When it comes to a more sustainable lifestyle consumers do not always perceive higher prices as being adequately reflected in greater quality or better experiences, but rather some eco-friendly products could lack quality and downgrade lifestyles.
Other barriers to sustainable lifestyles include insufficient information, limited access to opportunities, limited range of varieties andsocial pressure to maintain current lifestyles.
Although Governments have done much to encourage recycling, 43% of consumers are deterred by lack of conveniently accessible recycling bins. Consequently, further investment in infrastructure, regulations, and information on how to recycle correctly will be needed if the pace of change is to increase.
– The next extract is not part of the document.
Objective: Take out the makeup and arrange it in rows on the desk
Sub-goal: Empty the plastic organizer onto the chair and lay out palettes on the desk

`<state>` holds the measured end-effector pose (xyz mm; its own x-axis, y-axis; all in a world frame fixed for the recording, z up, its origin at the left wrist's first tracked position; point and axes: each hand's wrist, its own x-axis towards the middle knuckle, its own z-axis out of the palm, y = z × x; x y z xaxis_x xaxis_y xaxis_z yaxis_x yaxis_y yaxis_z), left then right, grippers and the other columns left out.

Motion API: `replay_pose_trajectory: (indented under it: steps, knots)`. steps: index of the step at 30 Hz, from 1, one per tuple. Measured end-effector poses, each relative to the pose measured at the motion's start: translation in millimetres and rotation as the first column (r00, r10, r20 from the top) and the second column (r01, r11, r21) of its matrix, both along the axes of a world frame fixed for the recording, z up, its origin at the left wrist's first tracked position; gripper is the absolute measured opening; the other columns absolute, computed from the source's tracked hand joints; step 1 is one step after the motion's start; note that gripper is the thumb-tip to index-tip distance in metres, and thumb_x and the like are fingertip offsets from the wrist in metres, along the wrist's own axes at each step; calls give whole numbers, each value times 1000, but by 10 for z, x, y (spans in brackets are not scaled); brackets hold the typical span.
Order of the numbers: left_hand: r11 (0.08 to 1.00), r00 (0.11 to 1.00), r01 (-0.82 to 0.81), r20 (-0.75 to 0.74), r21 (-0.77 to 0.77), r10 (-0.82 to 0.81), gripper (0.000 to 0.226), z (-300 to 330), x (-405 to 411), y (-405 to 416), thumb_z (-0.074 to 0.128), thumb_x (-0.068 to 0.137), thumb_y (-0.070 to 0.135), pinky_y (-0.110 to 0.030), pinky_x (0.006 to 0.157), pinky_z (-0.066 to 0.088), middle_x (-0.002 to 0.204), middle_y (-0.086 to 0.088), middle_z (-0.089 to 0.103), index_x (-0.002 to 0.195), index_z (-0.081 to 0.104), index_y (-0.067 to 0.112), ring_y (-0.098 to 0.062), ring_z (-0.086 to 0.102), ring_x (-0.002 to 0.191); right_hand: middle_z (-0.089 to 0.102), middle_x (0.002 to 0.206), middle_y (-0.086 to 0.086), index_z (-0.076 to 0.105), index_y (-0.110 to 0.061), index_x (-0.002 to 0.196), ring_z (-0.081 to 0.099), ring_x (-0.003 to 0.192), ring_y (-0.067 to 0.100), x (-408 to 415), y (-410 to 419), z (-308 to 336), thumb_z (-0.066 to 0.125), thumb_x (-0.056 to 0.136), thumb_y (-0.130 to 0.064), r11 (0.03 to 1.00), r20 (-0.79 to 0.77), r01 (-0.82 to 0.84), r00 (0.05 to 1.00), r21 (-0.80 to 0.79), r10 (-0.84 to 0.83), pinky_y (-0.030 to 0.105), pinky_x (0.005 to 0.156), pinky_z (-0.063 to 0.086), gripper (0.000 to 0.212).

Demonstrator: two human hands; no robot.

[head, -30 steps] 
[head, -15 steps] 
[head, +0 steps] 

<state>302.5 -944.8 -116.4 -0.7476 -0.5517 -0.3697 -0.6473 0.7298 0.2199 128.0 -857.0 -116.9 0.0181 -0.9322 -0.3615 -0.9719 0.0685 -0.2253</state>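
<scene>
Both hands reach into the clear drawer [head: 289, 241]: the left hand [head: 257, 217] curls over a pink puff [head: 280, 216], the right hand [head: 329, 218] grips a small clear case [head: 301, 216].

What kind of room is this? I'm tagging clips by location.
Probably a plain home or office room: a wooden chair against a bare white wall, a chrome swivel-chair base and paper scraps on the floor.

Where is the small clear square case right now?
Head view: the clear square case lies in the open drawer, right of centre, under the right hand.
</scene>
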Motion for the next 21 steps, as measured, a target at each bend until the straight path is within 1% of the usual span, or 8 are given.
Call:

The public’s reluctance to embrace electric vehicles is based around high purchase prices, operating costs, and a lack of charging infrastructure – 50% cite electric vehicles as being too expensive and 40% expressed the opinion that operating costs are too high. In terms of eco-friendly touristic destinations, the perceived higher costs, long travel distances, and lack of access to luxurious amenities, entertainment, and shopping are of concern to travellers with 32% pointing out the lack of amenities as an issue.